Start of DATA BLOCK
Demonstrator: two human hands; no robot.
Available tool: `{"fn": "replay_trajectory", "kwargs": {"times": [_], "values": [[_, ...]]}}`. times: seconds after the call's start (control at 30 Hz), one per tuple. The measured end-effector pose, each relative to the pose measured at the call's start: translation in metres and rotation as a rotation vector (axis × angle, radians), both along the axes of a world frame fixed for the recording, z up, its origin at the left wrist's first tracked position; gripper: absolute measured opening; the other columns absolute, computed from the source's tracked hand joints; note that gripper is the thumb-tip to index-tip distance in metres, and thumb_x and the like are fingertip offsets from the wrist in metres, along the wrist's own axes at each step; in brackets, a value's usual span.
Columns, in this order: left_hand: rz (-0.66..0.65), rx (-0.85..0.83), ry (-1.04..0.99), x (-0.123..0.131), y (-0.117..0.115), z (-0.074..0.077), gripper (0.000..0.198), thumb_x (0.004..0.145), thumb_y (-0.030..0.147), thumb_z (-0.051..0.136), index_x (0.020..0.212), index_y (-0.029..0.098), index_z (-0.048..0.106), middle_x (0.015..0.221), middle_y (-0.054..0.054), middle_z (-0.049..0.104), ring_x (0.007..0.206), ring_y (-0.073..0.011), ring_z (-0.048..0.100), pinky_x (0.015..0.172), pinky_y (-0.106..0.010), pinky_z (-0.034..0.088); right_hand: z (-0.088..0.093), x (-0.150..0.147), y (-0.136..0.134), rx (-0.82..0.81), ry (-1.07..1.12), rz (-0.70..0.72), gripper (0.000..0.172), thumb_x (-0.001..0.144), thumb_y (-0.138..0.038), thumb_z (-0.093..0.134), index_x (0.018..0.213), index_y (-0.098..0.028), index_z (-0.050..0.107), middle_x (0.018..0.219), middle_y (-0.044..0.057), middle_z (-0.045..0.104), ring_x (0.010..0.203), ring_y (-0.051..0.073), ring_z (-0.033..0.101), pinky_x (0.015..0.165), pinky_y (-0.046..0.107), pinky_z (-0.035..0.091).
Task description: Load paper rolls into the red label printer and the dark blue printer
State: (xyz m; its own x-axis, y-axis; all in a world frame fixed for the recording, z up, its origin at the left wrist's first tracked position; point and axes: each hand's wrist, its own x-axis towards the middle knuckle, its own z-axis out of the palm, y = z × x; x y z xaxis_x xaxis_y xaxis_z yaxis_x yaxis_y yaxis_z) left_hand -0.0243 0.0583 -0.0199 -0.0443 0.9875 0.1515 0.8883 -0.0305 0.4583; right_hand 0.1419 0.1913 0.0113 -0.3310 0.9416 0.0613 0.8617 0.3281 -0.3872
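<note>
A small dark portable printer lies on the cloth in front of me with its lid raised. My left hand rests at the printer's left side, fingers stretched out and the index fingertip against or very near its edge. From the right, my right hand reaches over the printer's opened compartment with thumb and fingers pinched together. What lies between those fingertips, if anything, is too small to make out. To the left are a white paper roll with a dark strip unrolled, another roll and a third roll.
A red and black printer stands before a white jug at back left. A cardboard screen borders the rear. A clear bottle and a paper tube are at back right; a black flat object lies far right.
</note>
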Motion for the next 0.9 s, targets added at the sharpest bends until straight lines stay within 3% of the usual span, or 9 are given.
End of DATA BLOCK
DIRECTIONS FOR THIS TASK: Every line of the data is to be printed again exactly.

ANSWER TO THIS TASK:
Demonstrator: two human hands; no robot.
Available tool: `{"fn": "replay_trajectory", "kwargs": {"times": [_], "values": [[_, ...]]}}`. times: seconds after the call's start (control at 30 Hz), one per tuple. The measured end-effector pose, each relative to the pose measured at the call's start: translation in metres and rotation as a rotation vector (axis × angle, radians), both along the axes of a world frame fixed for the recording, z up, its origin at the left wrist's first tracked position; gripper: absolute measured opening; the other columns absolute, computed from the source's tracked hand joints; note that gripper is the thumb-tip to index-tip distance in metres, and thumb_x and the like are fingertip offsets from the wrist in metres, along the wrist's own axes at each step; in brackets, a value's usual span.
Columns, in this order: left_hand: rz (-0.66..0.65), rx (-0.85..0.83), ry (-1.04..0.99), x (-0.123..0.131), y (-0.117..0.115), z (-0.074..0.077), gripper (0.000..0.198), thumb_x (0.004..0.145), thumb_y (-0.030..0.147), thumb_z (-0.051..0.136), index_x (0.020..0.212), index_y (-0.029..0.098), index_z (-0.048..0.106), middle_x (0.015..0.221), middle_y (-0.054..0.054), middle_z (-0.049..0.104), ring_x (0.007..0.206), ring_y (-0.073..0.011), ring_z (-0.048..0.100), pinky_x (0.015..0.172), pinky_y (-0.106..0.010), pinky_z (-0.034..0.088); right_hand: z (-0.088..0.093), x (-0.150..0.147), y (-0.136..0.134), rx (-0.82..0.81), ry (-1.07..1.12), rz (-0.70..0.72), gripper (0.000..0.172), thumb_x (-0.001..0.144), thumb_y (-0.138..0.038), thumb_z (-0.093..0.134), index_x (0.018..0.213), index_y (-0.098..0.028), index_z (-0.050..0.107), middle_x (0.018..0.219), middle_y (-0.044..0.057), middle_z (-0.045..0.104), ring_x (0.010..0.203), ring_y (-0.051..0.073), ring_z (-0.033..0.101), pinky_x (0.015..0.165), pinky_y (-0.046..0.107), pinky_z (-0.035..0.091).
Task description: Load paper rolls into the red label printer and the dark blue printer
State: (xyz m; its own x-axis, y-axis; all in a world frame fixed for the recording, z up, its origin at the left wrist's first tracked position; point and axes: each hand's wrist, its own x-axis towards the middle knuckle, its own z-axis out of the palm, y = z × x; x y z xaxis_x xaxis_y xaxis_z yaxis_x yaxis_y yaxis_z) left_hand -0.0243 0.0583 -0.0199 -0.0443 0.9875 0.1515 0.8883 -0.0305 0.4583; right_hand 0.1419 0.1913 0.0113 -0.3310 0.9416 0.0613 0.8617 0.3281 -0.3872
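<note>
A small dark portable printer lies on the cloth in front of me with its lid raised. My left hand rests at the printer's left side, fingers stretched out and the index fingertip against or very near its edge. From the right, my right hand reaches over the printer's opened compartment with thumb and fingers pinched together. What lies between those fingertips, if anything, is too small to make out. To the left are a white paper roll with a dark strip unrolled, another roll and a third roll.
A red and black printer stands before a white jug at back left. A cardboard screen borders the rear. A clear bottle and a paper tube are at back right; a black flat object lies far right.
</note>
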Motion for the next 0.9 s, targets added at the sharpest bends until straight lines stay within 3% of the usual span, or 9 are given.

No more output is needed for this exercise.